Rear Adm. Mark Darrah, program executive officer of unmanned aviation and strike weapons, envisions a future where individual ships can launch unmanned aircraft off their decks and then develop a full view of a battle space from myriad sensor platforms in the sky.
“Why can’t we create multiple small UAVs with sensors that can turn into an overall picture. Why can’t I put up a swarm of UAVs and net them together … and I can leave them up in the airspace for many, many hours at a time to provide persistent" intelligence, surveillance and reconnaissance? he asked during a panel discussion at the Association for Unmanned Vehicle Systems International conference
“We don’t think that way. We got to start thinking that way. We need you [industry] to help us with ideas on how to do that,” he said. “That is an unattainable goal right now if we don’t start tying these things together in a common way.”
Secretary of the Navy Ray Mabus and Chief of Naval Operations Jonathan Greenert have made it clear that the service must operate in all domains and remain platform neutral.
“We don’t really care about the platform.

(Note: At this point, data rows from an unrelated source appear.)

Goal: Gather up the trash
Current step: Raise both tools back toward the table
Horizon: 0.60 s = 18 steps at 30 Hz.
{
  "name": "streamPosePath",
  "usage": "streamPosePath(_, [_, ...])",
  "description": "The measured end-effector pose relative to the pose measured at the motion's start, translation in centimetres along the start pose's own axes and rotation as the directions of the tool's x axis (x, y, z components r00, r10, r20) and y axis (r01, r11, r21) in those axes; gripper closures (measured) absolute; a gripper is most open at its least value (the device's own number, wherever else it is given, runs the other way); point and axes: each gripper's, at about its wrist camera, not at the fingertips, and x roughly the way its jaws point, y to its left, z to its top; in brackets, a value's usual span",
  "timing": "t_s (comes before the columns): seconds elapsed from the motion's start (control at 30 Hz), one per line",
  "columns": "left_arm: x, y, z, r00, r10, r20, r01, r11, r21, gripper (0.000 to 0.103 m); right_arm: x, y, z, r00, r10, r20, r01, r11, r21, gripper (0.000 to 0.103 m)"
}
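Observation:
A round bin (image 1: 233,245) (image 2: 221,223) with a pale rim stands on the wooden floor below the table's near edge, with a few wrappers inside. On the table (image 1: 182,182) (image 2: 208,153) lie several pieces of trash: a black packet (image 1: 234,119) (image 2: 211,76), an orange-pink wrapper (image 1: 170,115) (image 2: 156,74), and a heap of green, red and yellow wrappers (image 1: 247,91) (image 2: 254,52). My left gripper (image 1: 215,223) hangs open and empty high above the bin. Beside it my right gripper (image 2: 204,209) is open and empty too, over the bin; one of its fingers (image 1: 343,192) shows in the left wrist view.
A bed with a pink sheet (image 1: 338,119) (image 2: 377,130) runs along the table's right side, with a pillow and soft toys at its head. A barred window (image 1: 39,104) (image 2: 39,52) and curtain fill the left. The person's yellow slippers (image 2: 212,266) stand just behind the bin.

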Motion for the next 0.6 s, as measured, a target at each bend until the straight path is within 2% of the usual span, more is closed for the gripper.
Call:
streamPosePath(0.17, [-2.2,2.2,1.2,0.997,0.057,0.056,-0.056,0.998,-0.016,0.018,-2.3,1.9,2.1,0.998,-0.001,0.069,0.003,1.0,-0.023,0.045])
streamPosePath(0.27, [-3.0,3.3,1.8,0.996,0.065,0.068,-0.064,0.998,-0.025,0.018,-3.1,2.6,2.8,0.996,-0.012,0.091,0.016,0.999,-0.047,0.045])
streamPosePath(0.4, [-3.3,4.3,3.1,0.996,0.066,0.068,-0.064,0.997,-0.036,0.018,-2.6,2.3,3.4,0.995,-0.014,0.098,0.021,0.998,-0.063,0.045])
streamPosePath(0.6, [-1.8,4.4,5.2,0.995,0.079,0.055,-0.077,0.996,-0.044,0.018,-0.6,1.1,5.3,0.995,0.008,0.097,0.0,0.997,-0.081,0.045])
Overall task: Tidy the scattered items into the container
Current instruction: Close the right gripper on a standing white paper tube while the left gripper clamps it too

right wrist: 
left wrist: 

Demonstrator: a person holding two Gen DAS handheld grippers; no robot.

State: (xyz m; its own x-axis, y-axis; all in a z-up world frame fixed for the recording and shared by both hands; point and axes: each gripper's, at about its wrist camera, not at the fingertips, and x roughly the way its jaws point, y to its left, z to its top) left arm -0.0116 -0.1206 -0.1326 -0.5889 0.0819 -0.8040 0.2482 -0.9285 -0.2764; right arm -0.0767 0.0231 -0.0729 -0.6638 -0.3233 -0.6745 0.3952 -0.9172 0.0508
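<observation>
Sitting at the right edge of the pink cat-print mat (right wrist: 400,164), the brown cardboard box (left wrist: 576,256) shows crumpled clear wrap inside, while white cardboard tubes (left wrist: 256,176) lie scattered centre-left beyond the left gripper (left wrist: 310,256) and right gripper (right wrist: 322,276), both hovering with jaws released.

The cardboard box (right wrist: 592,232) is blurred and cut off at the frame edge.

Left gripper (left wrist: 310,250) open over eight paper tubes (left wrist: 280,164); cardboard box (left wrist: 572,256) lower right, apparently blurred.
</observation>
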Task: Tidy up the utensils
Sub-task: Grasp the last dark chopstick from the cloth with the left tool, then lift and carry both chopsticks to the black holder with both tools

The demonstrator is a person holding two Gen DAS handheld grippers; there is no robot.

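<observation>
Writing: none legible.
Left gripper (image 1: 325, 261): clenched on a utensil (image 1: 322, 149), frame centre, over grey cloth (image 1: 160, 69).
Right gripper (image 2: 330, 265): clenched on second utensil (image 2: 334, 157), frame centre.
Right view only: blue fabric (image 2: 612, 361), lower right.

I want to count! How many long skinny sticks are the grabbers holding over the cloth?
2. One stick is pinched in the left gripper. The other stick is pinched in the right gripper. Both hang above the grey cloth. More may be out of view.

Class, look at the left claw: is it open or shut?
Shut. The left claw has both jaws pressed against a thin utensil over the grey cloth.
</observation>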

What we care about is the information that turns into knowledge,” Darrah said. But data must be easily rendered so it can be pushed down to the sailors who needs them, otherwise it is useless, he said.
Mabus announced at the Navy League's Sea-Air-Space Exposition last month that he would appoint a new deputy assistant secretary of the Navy for unmanned systems to bring together stakeholders and streamline the service's efforts in this field.
Mabus said the Navy staff will also add a new office for unmanned in the N-9 (the N-Code for Warfare Systems) "so that all aspects of unmanned — in all domains — over, on and under the sea and coming from the sea to operate on land — will be coordinated and championed."
The military also needs industry to bring the services cutting edge technologies and integrate them on existing unmanned platforms, Col. Mike Schmidt, Air Force PEO for intelligence, surveillance and reconnaissance and special operations forces, said at the AUVSI conference.
For example, the Air Force is phasing out its fleet of General Atomics MQ-1 Predators in favor of the MQ-9 Reaper. The service wants to make incremental improvements at regular intervals to the MQ-9 to keep it up to date, Schmidt said.
Using a hybrid acquisition strategy, leaders are fielding new capabilities every 18 months on the platform, he said. The service has a wish list of new capabilities it would like to add, and if a particular industry partner cannot field it within the 18-month timeline, the Air Force will kick that back to the next round, according to Schmidt.
“We’re going to deliver a software load in 18 months, and if your thing is not ready it’s going to roll to the next one,” he said. “It’s a very rigorous … but open process to get new capability on that airplane delivered at regular intervals.”
The process is based off of the Air Force’s previous “Lead-Off Hitter” initiative, which sought to upgrade the MQ-9 at six-month intervals. “It really got the ball moving on getting stuff on the MQ-9 faster and faster," Schmidt said.